As the girl grew closer to the light, she saw that they were approaching the underside of a long, thin, rickety bridge. By this time, the water was rushing upwards as if it were lava preparing to explode out of a volcano. The girl grew afraid she would be harmed as the water broke through the bridge. But the lion triumphantly roared, “you will not be harmed” and this time, she heard Him and she believed Him.

The girl’s head crashed through the breaking bridge, as the water shot powerfully out of the darkness, and she did not feel any pain, only complete freedom. Like the freedom that a calf feels when it is released from the stall into the lovely sunshine and grass.

She saw the flower become sliced into several pieces as it passed through the splintering bridge, but while they both continued to rise with the majestic water, the flower was pieced right back together, as if the broken bridge had never existed.

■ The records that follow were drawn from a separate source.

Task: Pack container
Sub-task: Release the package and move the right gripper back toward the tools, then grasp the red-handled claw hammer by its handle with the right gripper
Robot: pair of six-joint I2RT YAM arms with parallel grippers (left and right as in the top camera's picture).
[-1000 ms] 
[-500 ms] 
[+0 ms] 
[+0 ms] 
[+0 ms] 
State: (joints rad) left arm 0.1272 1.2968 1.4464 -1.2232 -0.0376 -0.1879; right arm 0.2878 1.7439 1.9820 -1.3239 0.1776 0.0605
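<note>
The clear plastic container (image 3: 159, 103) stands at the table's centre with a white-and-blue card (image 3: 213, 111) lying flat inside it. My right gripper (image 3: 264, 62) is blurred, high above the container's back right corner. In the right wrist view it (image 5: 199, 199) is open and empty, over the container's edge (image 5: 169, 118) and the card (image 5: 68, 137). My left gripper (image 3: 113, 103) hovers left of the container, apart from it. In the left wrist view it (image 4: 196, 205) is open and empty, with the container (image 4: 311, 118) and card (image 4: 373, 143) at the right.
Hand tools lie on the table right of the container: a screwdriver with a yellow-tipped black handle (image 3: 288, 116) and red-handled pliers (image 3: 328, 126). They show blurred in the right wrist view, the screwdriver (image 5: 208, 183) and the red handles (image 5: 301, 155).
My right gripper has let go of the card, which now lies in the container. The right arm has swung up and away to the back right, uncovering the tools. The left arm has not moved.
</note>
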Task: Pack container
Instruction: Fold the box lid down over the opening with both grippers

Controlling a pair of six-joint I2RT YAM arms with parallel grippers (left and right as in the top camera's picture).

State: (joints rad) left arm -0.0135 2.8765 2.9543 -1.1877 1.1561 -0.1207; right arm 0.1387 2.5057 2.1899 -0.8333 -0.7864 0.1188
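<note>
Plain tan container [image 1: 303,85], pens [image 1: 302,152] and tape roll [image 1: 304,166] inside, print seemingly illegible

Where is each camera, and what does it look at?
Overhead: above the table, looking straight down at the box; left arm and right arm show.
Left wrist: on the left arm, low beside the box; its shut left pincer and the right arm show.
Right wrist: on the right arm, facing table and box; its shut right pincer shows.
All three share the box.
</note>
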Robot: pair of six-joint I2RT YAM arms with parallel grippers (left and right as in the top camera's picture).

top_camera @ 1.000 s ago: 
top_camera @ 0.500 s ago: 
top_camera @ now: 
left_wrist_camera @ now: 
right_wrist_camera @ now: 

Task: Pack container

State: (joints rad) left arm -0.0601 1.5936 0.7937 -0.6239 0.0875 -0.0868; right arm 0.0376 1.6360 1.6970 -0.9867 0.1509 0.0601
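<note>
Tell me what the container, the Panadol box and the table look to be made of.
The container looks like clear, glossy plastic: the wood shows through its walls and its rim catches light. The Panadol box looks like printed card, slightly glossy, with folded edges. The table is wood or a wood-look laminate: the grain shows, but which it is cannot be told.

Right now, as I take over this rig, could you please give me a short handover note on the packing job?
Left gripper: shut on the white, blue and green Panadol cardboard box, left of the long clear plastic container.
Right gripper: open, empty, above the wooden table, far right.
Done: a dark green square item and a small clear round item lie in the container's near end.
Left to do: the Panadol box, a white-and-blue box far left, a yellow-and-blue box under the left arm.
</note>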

The water shot up about thirty feet above the now broken bridge and then descended with the same speed, leaving the girl and the sunflower floating, together, in the sky.

The girl looked around. She saw below her, the small path in the flowers. She looked at her flower and said, “how do we get down there.” At this point, the only movement that she knew was slowly floating forward. The sunflower said, “take me in your hand.”

When the girl grasped the flower, the wings on her back changed from unseen to seen. She looked at them and knew they had always been there. She had just chosen not to see them.

She flew down into the flowers, with her sweet sunflower in hand.

As she walked along the path surrounded by flowers in complete wonder and peace, her tears continued, but much more slowly now. Deciding to look more closely at each flower, she realized this one was the hug from her Grandma when she skinned her knee as a four year old. This one was the time she and her mother had laughed for two hours straight in the car. This flower was her dad praying for her as she lay unconscious in a hospital bed.

She looked at the sunflower in her hand. She couldn’t tell what it was. “Who gave you to me?” she said.

The lion answered for the flower, “follow the path.”

The girl walked along the path a short ways until she saw a man sitting on the side of the road. He was very far away. When she squinted, she thought he may be the pastor from her old university. Now closer and squinting again and believed he may actually be her dad.

As she got closer, she saw that He was Jesus. She had never seen Jesus before, but she knew Him.

She said, “are you Jesus?” and He said, “I am.”

“Did you send me this flower?”

He said, “I did.”

Then He said, “I love you” | “I missed you” | “I fought for you”

“I saved you before you were born, and I’ll save you every time”

“I will always fight for you and I will always search for you, when you’re gone”

The girl had only a few tears left in her body. She blinked them out. Then, when she looked at the man again, he was different.

She said, “did you send me this flower?”

He said, “I did.”

She said, “I’m sorry, it’s been so dark, I think I may have met you, but I can’t remember. What is your name?”

He said, “I’m called Ben.”

A year later, she married the man from the path of flowers. They kept the Mexican sunflower with them always, and together, they lived forever.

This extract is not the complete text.